### [Your objective]
Pick out the lines in the listing below that contain the word "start" and copy them.

### [Dataset excerpt]

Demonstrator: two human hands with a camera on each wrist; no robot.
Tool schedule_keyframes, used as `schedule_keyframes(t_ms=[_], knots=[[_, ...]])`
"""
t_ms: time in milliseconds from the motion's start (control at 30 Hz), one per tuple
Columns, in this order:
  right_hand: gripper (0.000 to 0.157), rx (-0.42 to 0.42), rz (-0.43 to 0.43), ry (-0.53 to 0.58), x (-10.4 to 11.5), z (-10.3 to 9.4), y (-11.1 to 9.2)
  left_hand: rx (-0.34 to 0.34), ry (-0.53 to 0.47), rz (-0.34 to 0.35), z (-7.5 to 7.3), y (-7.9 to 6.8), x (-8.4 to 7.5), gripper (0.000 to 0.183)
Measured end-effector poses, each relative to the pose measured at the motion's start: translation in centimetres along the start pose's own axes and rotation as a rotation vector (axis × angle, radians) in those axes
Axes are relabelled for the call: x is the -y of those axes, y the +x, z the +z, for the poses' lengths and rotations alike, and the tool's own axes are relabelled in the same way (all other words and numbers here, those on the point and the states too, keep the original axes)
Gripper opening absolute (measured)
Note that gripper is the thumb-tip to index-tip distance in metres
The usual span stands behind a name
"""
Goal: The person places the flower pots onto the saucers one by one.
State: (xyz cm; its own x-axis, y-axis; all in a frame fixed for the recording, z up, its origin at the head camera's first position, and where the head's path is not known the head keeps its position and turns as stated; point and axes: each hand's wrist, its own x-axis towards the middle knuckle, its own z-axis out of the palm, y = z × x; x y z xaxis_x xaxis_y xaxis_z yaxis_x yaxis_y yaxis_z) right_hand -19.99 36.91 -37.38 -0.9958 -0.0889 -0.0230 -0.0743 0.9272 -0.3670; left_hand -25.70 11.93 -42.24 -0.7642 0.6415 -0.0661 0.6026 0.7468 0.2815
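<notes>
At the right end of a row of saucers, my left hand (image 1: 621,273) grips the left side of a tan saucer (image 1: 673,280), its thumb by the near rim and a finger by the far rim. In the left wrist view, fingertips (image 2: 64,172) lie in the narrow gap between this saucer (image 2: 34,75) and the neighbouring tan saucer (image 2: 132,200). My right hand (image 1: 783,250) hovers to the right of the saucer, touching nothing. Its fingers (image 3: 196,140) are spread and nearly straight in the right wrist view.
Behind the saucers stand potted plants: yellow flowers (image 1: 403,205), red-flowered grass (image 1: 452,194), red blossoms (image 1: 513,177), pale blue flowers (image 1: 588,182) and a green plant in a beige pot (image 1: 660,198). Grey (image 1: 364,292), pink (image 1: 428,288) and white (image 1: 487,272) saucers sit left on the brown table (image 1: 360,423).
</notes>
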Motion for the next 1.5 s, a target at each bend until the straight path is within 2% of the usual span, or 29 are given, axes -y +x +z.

### [Your solution]
t_ms: time in milliseconds from the motion's start (control at 30 Hz), one per tuple
Measured end-effector poses, each relative to the pose measured at the motion's start: translation in centimetres along the start pose's own axes and rotation as a rotation vector (axis × angle, radians) in those axes

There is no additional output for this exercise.